• WHAT TO DO: For every line in the material below that holds "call", report the line.

========================================

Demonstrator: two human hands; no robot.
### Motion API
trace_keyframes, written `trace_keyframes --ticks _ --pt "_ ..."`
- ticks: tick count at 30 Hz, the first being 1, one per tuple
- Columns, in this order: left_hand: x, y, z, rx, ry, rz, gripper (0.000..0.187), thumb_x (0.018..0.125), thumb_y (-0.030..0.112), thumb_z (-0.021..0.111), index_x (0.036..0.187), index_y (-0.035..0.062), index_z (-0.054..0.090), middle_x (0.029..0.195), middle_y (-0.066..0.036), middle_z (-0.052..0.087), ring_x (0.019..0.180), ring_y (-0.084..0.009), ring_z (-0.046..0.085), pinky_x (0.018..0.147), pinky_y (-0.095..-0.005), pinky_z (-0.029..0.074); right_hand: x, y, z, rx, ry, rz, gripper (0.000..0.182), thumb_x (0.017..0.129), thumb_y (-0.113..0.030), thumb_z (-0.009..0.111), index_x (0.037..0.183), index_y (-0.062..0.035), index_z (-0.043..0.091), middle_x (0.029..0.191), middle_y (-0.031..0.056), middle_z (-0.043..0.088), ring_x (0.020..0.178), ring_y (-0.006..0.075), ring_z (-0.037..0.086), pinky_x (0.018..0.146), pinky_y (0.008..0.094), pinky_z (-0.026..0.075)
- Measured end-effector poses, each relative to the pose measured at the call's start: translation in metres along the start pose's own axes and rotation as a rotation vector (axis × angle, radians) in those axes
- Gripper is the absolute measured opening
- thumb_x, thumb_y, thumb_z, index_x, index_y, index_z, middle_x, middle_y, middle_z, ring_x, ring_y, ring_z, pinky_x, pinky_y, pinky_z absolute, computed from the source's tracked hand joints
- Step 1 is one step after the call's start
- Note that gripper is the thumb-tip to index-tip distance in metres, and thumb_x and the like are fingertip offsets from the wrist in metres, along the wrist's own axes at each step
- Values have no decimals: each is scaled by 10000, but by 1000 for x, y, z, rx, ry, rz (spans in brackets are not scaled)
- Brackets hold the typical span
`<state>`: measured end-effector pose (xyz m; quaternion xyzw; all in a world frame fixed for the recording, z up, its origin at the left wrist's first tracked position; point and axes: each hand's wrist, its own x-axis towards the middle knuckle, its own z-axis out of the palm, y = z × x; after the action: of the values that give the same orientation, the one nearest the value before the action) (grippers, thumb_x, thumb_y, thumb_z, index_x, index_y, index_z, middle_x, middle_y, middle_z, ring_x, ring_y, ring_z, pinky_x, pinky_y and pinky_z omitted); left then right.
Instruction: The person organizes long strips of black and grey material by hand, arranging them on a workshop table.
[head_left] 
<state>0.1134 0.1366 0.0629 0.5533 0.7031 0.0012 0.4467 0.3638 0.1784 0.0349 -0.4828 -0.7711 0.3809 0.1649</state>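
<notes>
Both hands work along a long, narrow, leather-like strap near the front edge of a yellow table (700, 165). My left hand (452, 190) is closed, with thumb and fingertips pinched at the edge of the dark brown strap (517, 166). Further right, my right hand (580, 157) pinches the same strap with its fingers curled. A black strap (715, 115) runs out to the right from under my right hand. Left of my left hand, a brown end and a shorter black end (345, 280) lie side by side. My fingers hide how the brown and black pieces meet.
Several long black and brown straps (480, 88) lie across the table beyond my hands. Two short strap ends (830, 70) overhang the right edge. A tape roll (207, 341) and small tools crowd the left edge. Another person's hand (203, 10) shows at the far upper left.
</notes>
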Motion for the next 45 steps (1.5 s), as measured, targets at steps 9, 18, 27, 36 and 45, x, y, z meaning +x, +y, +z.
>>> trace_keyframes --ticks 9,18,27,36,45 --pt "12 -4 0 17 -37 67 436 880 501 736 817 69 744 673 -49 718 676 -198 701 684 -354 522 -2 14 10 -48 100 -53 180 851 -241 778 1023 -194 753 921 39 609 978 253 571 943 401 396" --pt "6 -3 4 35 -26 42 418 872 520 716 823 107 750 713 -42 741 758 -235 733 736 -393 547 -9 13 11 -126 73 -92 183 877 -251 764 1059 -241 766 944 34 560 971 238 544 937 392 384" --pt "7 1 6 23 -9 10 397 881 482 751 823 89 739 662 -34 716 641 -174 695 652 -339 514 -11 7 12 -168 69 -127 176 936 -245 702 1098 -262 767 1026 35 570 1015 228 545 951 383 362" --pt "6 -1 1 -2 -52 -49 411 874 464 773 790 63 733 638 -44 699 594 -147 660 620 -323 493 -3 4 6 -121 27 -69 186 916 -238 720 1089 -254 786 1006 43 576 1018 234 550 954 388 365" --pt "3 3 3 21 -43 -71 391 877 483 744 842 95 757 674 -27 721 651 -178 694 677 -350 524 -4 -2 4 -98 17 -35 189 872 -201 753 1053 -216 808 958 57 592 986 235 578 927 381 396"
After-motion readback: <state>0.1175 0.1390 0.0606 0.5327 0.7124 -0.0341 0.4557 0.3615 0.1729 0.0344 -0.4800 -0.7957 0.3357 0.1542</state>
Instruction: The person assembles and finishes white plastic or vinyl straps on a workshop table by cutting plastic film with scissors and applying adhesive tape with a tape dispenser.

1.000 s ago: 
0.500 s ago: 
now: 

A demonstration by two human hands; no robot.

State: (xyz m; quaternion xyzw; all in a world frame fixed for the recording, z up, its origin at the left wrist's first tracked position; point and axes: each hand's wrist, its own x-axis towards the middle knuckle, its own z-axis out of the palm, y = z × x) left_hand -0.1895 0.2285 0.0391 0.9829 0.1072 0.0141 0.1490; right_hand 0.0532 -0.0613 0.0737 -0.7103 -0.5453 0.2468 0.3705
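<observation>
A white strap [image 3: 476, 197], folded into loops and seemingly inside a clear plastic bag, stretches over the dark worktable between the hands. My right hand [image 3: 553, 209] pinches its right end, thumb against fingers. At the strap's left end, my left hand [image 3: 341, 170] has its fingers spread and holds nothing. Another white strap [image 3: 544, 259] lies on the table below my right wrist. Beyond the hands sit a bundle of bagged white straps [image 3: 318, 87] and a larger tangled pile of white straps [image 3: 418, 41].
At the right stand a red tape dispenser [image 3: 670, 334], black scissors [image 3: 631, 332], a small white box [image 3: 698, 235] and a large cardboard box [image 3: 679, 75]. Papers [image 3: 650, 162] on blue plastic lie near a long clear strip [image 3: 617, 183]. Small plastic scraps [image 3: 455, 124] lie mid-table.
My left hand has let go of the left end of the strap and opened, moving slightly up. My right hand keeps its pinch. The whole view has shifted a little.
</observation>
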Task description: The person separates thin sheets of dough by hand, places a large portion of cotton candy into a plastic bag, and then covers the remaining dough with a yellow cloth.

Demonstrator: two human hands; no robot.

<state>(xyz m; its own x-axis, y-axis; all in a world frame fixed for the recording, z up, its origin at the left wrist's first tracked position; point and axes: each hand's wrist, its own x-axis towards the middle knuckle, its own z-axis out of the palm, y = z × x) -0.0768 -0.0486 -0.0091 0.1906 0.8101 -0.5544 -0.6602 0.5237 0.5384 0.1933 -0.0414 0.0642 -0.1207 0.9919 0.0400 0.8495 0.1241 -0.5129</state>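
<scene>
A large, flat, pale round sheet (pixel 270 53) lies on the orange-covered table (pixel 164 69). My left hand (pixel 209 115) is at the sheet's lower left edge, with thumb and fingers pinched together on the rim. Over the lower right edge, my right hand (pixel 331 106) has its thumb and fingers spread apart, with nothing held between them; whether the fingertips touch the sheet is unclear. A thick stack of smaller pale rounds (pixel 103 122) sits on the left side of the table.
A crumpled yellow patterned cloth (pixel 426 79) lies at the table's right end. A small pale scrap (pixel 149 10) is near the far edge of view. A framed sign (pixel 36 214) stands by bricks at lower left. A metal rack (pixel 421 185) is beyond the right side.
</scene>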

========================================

• TASK ANSWER:
- Measured end-effector poses, each relative to the pose measured at the call's start: translation in metres along the start pose's own axes and rotation as a rotation vector (axis × angle, radians) in those axes
- Step 1 is one step after the call's start

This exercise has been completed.